For more information see the JDK change that added this here. If you look at the resolution this was only added for OSX and Linux. It is still not supported for Windows as of Java 17.

You could enable TCP keep-alive generically (which is supported on all platforms even in Java 8) and then configure the TCP_KEEPIDLE (idle time to issue keep-alive message) at the operating system level but this is cumbersome/error-prone. The OS default is typically going to be 2 hours of idle time before TCP keep-alive messages start which is not going to be aggressive enough to prevent infrastructure like the Azure load balancer example from severing the connection.

Produce application level keep-alive messages If you have a dummy endpoint you could just hit this periodically but you would have to do it for all connections in the pool.
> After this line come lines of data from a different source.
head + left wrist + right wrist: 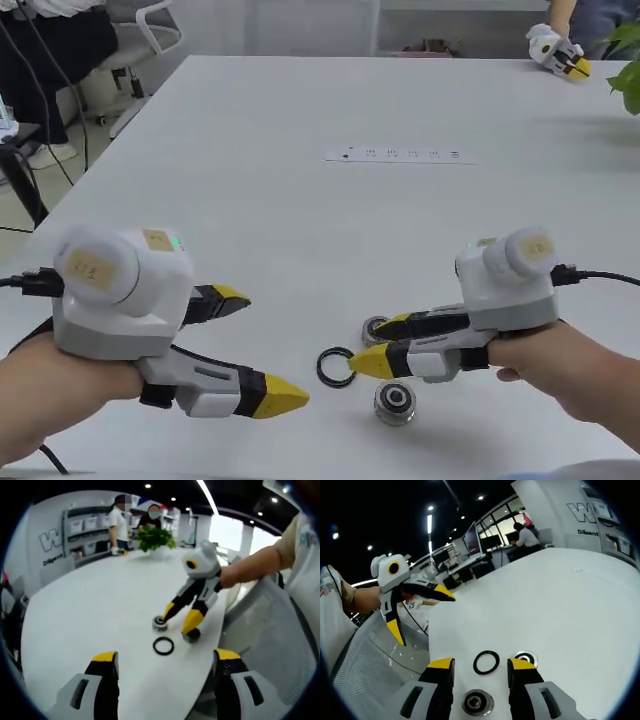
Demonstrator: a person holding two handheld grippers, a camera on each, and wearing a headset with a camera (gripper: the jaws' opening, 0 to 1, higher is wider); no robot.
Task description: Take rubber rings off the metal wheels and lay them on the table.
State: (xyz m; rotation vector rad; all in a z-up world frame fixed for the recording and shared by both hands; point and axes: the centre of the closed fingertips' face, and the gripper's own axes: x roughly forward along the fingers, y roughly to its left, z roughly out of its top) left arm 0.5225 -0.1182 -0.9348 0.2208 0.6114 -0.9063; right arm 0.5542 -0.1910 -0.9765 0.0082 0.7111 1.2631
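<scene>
Left claw [258,347] sits lower left in the head view with its jaws spread wide and nothing in them. The right claw [368,345] is lower right, jaws partly open and empty too, tips low over the table [300,200]. One black rubber ring [335,367] lies flat on the table just off its lower tip, so I'd call that one done. The first wheel [395,400] stands just below that claw, and the second wheel [374,327] peeks out behind its upper jaw.

Left gripper view: its own jaws come up wide apart at the bottom. The rubber ring [163,645] is centre frame, with the right claw [179,622] beyond it and a wheel by each tip.

Right gripper view: the ring [486,662] lies loose between the two yellow tips, not pinched. The first wheel [477,702] is at bottom centre, the second wheel [526,657] is half hidden behind the right-hand jaw, and the left claw [425,617] gapes at upper left.

Can't tell whether either wheel has rubber on it, so the two wheels are what's left to deal with.
</scene>
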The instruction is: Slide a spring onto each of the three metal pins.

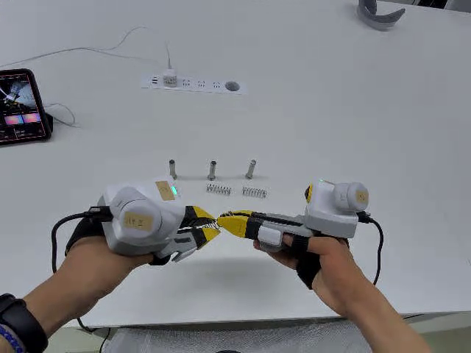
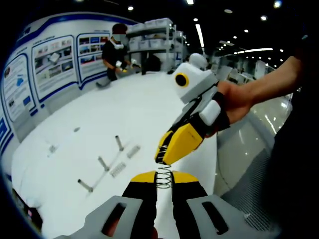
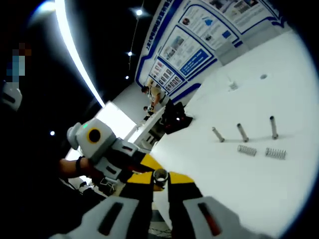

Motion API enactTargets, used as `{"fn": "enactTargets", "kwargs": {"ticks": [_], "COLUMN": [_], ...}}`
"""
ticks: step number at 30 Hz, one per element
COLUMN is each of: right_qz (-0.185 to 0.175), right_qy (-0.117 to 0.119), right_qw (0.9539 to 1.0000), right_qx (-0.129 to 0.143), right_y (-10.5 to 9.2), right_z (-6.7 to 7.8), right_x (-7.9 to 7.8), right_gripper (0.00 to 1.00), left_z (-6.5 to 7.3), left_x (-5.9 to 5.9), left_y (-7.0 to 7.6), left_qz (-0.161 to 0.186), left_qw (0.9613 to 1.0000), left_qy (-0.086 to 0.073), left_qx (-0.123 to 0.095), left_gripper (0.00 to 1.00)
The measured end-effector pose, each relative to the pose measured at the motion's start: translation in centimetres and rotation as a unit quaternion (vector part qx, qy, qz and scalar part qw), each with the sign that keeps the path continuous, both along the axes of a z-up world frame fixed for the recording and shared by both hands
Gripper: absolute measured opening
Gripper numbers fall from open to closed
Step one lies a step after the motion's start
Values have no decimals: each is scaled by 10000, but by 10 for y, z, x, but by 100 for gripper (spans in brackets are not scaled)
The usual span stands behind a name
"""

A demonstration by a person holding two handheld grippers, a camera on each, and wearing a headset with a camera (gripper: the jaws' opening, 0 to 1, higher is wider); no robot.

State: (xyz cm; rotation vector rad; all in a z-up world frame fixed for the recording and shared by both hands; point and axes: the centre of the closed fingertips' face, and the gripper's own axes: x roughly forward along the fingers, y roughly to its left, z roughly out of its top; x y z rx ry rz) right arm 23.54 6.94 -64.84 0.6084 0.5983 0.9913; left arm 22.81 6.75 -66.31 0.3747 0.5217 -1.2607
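Bench tally — counted by kind.
Three metal pins (image 1: 212,170); three springs (image 1: 254,193), the third spring (image 2: 163,178) held aloft; two grippers — left gripper (image 1: 210,228), right gripper (image 1: 222,220); one power strip (image 1: 193,83); one tablet (image 1: 22,105).

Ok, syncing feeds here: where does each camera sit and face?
Head view: on the headset, facing down at the pins; left hand and right hand show.
Left gripper view: on the left tool, facing the right tool and right hand.
Right gripper view: on the right tool, facing the left tool and left hand.
Shared: both gripper views see the spring between the tools.
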Motion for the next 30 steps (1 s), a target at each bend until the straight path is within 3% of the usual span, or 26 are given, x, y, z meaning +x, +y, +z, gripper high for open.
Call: {"fn": "enactTargets", "kwargs": {"ticks": [6,9,13,18,21,23,30], "right_qz": [382,696,1101,1650,2036,2211,2990], "right_qy": [-260,-391,-610,-862,-1025,-1095,-1471], "right_qw": [9973,9923,9825,9641,9484,9413,9007], "right_qx": [-578,-952,-1370,-1894,-2205,-2305,-2787], "right_y": [-1,-1,-2,-3,-2,0,4], "right_z": [4,6,10,13,14,16,19], "right_x": [-1,-3,-5,-8,-11,-13,-14], "right_gripper": [12,12,12,12,12,12,12], "left_z": [2,3,6,10,11,13,18], "left_x": [0,0,-2,-4,-5,-5,-5], "left_y": [-4,-7,-11,-15,-16,-17,-14], "left_qz": [-144,-193,-308,-455,-517,-543,-556], "left_qw": [9999,9995,9991,9985,9981,9979,9976], "left_qy": [46,168,180,159,169,161,125], "left_qx": [-80,-159,-213,-253,-295,-315,-395], "left_gripper": [10,10,9,9,9,9,9]}}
I didn’t really explore this much but seems a bit like re-inventing the wheel i.e. reproducing the concept of TCP keep-alive.

What we did

We ended up just using the max idle setting at the Reactor-Netty pool level and defaulting it to < 4 minutes (220 seconds) to cover our most common lowest denominator (Azure load balancers configured this way). Again, note if the remote side actually sends a close notification this generally is not a problem. However, there is probably some rarer race condition if the remote side hits the idle timeout right as the client side tries to use the connection. You can find some issue descriptions like this, this requires more exact timing though to reproduce/would be rarer although probably good to prevent by tossing these connections out pre-emptively.

If possible though I would also suggest changing the Azure load balancer setting to enable the TCP RST behavior so proper close notifications come through. In my case this was not infrastructure I controlled and would have been larger in scope/higher risk to change that setting.

I’m a developer facing this issue in 2023. I can see how load balancers not sending RST packets can create an unpredictable behaviour. At this date Azure does present a setting to enable sending RST packets, but one would still have to rely on using keep alive probes to extend/reset the load balancer max idle time. But I’m wondering if netty could close and open a new channel instead of closing and returning back an exception… It does look like components that act as passthroughs do not send RST packets and I would argue that 99.9% of the developers that use netty are not aware that they could end up with this sort of unpredictable behaviour in the future if they plugin a load balancer. It would be a more resilient behaviour from netty if it could close and open a new connection in this specific case.

Hi Guys

I am also struggling with this , and I read up the comments but I could not see the solution . Did anyone managed to explicitly close the webclient connection before its auto forced by remote server?